→ **Task**
Return every line below in which "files" appears.

→ **Data supplied**

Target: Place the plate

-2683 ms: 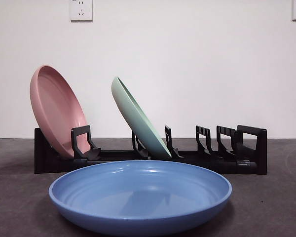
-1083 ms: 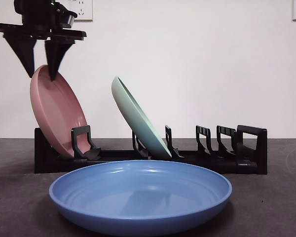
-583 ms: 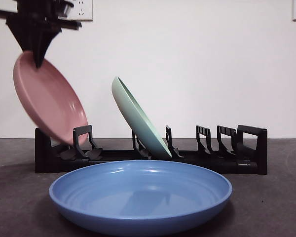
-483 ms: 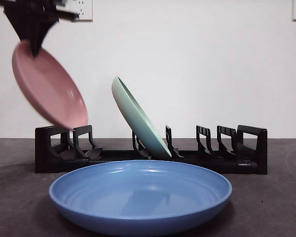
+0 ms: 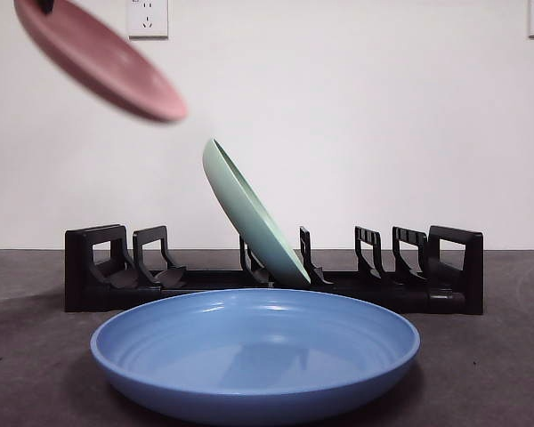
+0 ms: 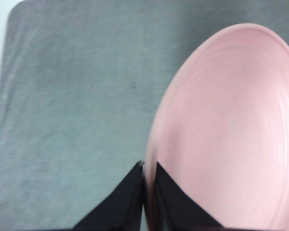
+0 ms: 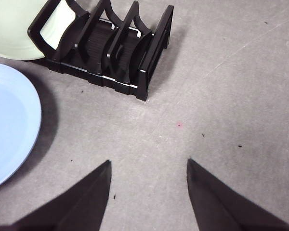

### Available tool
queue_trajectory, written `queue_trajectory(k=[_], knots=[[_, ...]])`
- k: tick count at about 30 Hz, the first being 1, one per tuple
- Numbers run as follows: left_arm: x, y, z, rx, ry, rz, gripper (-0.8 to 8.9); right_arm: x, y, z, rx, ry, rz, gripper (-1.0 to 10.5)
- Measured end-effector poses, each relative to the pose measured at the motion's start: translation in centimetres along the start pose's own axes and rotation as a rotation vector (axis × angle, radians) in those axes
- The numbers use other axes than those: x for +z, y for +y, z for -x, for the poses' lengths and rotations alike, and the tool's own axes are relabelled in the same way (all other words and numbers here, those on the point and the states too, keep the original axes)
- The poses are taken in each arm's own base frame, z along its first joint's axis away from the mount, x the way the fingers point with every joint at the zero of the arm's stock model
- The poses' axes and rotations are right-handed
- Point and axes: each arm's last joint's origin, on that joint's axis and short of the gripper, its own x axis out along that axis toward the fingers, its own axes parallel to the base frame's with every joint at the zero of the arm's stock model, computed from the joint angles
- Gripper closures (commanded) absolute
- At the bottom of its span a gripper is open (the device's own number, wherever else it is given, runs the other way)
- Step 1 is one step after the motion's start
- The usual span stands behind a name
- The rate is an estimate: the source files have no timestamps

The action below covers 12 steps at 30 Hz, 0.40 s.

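Observation:
My left gripper point(image 6: 145, 168) is shut on the rim of the pink plate point(image 6: 231, 130). In the front view the pink plate point(image 5: 102, 58) hangs tilted high at the top left, clear above the black dish rack point(image 5: 98, 267); the gripper itself is out of that picture. A pale green plate point(image 5: 249, 213) leans in a middle slot of the rack. A blue plate point(image 5: 254, 351) lies flat on the table in front of the rack. My right gripper point(image 7: 149, 168) is open and empty above bare table, near the rack's end point(image 7: 111, 48).
The rack's left slots point(image 5: 125, 258) and right slots point(image 5: 409, 253) stand empty. The grey table point(image 7: 221, 96) extends beside the rack. The blue plate point(image 7: 9, 125) and green plate point(image 7: 14, 29) show at the edge of the right wrist view.
The left gripper came down on the pink plate, closed on its rim and lifted it out of the rack's left slot, up and tilting flatter. The other plates have not moved.

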Motion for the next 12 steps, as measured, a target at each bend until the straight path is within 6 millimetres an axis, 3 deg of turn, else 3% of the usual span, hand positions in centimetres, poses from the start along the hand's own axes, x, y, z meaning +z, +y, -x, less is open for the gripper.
queue_trajectory(k=[6,12], knots=[[-1.8,0.3,3.0,-0.171,-0.023,0.014,7.98,0.0,0.0,0.0,0.001,0.000,0.001,7.0],[-5.3,-1.2,2.0,-0.216,0.098,-0.047,7.98,0.0,0.0,0.0,0.001,0.000,0.001,7.0]])
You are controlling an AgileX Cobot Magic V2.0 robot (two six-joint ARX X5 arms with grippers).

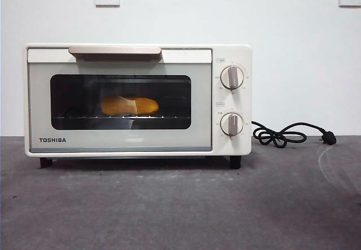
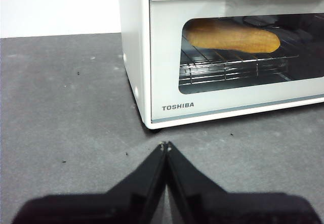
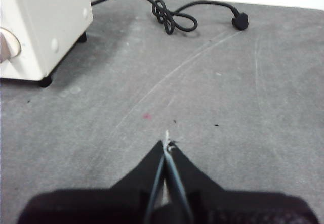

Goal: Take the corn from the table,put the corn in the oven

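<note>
Both grippers, left [image 2: 165,145] and right [image 3: 167,144], rest closed and empty; corn [image 1: 130,105] sits inside the shut oven [image 1: 231,52] — nothing left but waiting.

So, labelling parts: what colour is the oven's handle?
Beige, on the oven handle; front view shows it best.

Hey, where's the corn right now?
The corn lies on the wire rack inside the closed oven, behind its glass window, left of the two knobs.
</note>
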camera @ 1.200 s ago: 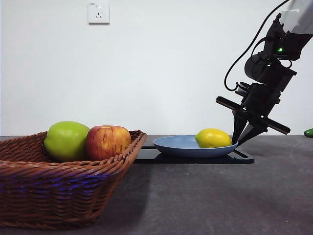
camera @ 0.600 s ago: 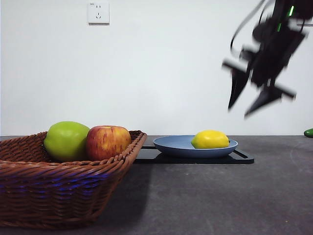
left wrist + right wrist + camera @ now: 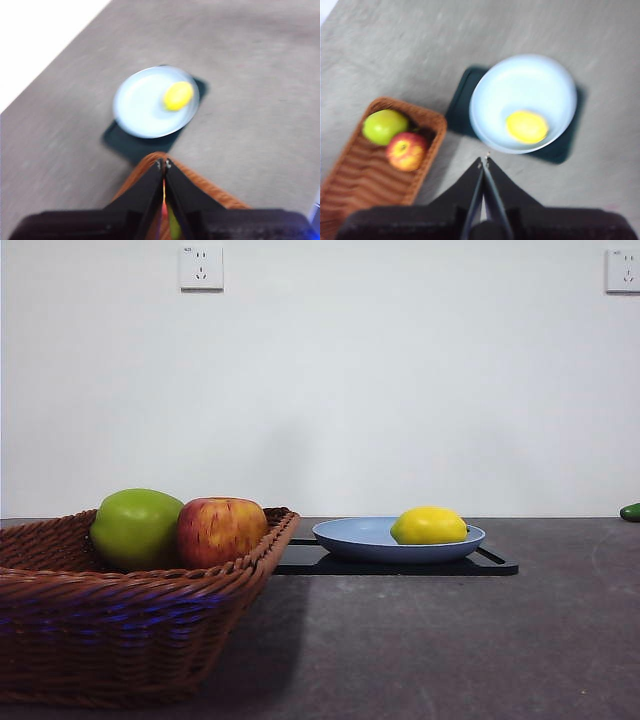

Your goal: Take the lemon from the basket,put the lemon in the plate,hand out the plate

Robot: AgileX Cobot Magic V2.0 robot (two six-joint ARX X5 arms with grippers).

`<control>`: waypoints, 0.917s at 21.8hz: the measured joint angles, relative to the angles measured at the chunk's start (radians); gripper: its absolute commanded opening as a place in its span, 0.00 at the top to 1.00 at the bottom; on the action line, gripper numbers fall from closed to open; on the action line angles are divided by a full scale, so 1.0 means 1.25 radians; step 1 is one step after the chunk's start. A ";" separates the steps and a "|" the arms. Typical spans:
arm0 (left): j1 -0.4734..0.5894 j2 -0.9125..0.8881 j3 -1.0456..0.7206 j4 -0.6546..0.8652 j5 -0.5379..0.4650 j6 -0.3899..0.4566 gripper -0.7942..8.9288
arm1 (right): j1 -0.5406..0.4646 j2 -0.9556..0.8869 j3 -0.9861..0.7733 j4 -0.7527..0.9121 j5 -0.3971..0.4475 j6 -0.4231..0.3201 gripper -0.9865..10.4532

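Observation:
The yellow lemon (image 3: 429, 525) lies in the light blue plate (image 3: 345, 535), which rests on a flat black tray (image 3: 496, 563) right of the basket. The brown wicker basket (image 3: 120, 620) stands near at the left. Both arms are out of the front view. My left gripper (image 3: 164, 163) is shut and empty, high above the basket's edge, with the plate (image 3: 140, 107) and lemon (image 3: 178, 95) beyond it. My right gripper (image 3: 484, 159) is shut and empty, high above the table beside the plate (image 3: 530, 85), lemon (image 3: 526, 126) and basket (image 3: 350, 170).
A green apple (image 3: 135, 528) and a red-yellow apple (image 3: 222, 530) sit in the basket; both show in the right wrist view (image 3: 384, 126) (image 3: 406, 151). A small green object (image 3: 631, 511) lies at the table's far right edge. Wall sockets are on the back wall.
The arm that stood at the plate's right rim has risen and left the front view. The lemon has shifted slightly left in the plate.

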 measured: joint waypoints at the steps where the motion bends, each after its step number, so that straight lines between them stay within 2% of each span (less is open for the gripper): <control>1: 0.030 0.000 0.000 -0.002 0.007 -0.003 0.91 | 0.040 -0.029 0.000 0.000 0.069 -0.001 0.91; 3: 0.090 -0.003 -0.009 0.003 0.040 -0.016 0.91 | 0.120 -0.078 0.000 -0.001 0.207 0.000 0.91; 6: 0.173 -0.054 -0.110 0.066 0.062 -0.045 0.91 | 0.225 -0.136 -0.007 0.006 0.395 0.013 0.91; 9: 0.214 -0.159 -0.282 0.200 0.063 -0.078 0.91 | 0.285 -0.188 -0.068 0.062 0.493 0.022 0.91; 14: 0.256 -0.355 -0.589 0.405 0.062 -0.125 0.91 | 0.321 -0.317 -0.328 0.288 0.515 0.025 0.91; 20: 0.256 -0.456 -0.790 0.497 0.066 -0.139 0.91 | 0.321 -0.456 -0.630 0.524 0.515 0.027 0.91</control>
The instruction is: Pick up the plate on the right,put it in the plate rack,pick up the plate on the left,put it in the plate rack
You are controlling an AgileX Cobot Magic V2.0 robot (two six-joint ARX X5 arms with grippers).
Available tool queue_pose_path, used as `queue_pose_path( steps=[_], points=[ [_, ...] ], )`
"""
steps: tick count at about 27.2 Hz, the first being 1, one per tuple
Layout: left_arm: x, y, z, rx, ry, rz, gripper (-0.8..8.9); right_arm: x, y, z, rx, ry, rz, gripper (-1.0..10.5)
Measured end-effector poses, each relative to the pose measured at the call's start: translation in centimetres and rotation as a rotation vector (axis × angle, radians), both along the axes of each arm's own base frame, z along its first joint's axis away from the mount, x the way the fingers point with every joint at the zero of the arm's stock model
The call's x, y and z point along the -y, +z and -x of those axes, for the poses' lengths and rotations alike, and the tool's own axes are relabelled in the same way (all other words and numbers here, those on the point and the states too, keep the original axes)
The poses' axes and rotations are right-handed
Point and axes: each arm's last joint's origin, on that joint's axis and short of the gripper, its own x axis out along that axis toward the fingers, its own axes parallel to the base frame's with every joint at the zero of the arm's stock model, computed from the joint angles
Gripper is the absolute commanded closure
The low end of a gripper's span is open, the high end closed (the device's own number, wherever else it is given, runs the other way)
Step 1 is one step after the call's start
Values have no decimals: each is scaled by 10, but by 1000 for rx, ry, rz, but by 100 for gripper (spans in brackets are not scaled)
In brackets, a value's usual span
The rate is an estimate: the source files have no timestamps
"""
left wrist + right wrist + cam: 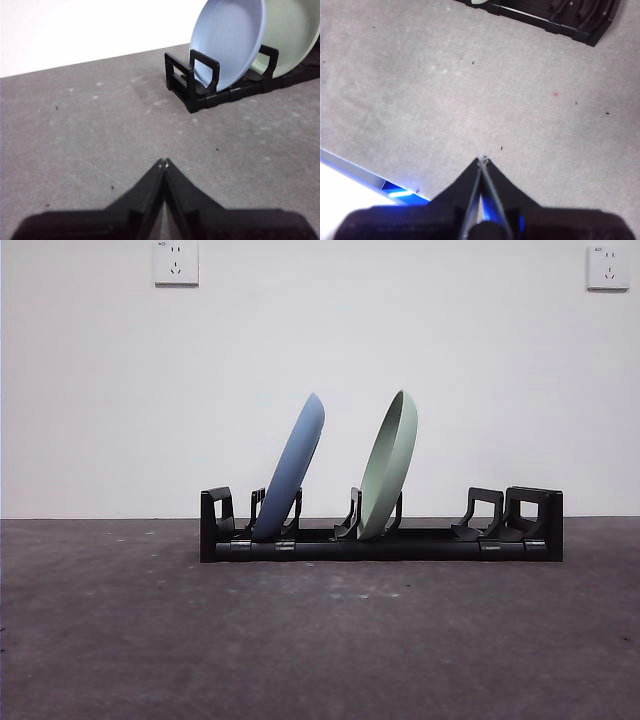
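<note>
The long black plate rack (420,542) lies across the table in the front view. A blue plate (292,466) leans in a slot near its left end, and a green plate (390,464) leans in a slot near the middle. The left wrist view shows the blue plate (229,41), the green plate (290,30) behind it and the rack's end (192,85). My left gripper (163,162) is shut and empty over bare table, well away from the rack. My right gripper (482,160) is shut and empty too, with the rack's other end (580,20) far off.
Grey, speckled table surface (320,640) runs in front of the rack. A white wall with two sockets (176,262) stands behind. In the right wrist view the table's edge (355,167) shows close to the gripper.
</note>
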Motion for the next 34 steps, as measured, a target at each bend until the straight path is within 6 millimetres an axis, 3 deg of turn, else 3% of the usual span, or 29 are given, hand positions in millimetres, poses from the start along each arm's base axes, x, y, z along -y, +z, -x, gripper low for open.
queue_pose_path(
  steps=[6,8,11,14,16,20,29,34],
  points=[
    [0,-3,-2,-38,0,-3,817,7,4,7,53,-52,57,945],
    [0,-4,-2,-47,0,-4,817,20,17,26,207,-104,86,945],
    [0,-5,-3,-62,0,-6,817,39,45,64,570,-168,-50,945],
    [0,-6,-3,-78,0,-7,817,54,46,106,820,-277,-86,945],
    [0,-7,-4,-92,0,-8,817,58,28,120,925,-341,-79,945],
    [0,-9,-5,-109,0,-10,817,60,-25,119,1008,-419,-83,945],
    [1,-11,-6,-138,0,-13,817,65,-148,79,948,-517,-154,945],
    [1,-13,-6,-153,0,-14,817,66,-196,66,901,-535,-171,945]
  ],
)
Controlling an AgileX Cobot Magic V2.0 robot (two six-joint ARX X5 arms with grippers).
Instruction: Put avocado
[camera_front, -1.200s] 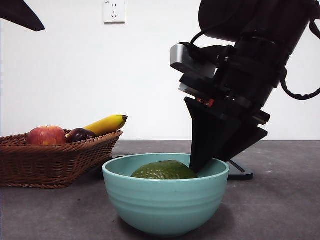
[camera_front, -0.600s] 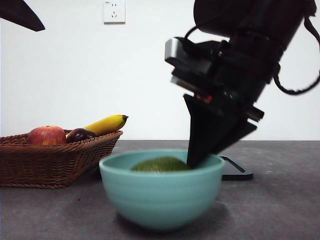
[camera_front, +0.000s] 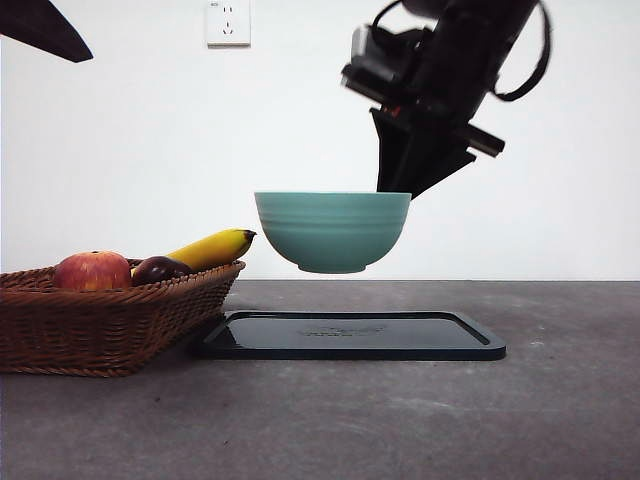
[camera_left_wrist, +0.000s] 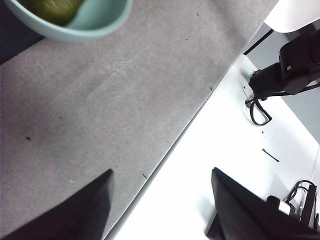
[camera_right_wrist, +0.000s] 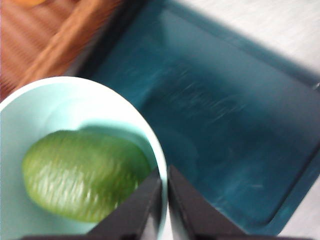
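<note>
Overhead, the right gripper (camera_front: 400, 192) pinches the rim of a smooth, ribbed teal bowl (camera_front: 332, 231), one jaw inside the wall and one outside, holding it in the air above a flat, glossy black tray (camera_front: 350, 335) on the grey, speckled bench (camera_front: 500, 420). Beside the tray sits a woven wicker basket (camera_front: 100, 325). Inside the bowl lies the avocado (camera_right_wrist: 82, 175), oval and finely pebbled, just beside the inner jaw. Off by the bench edge, the left gripper (camera_left_wrist: 160, 200) hangs with jaws apart, holding nothing
</note>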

→ **Written solution**
- The rate is an estimate: the source files have no timestamps
The rate is an estimate: the source files have no timestamps

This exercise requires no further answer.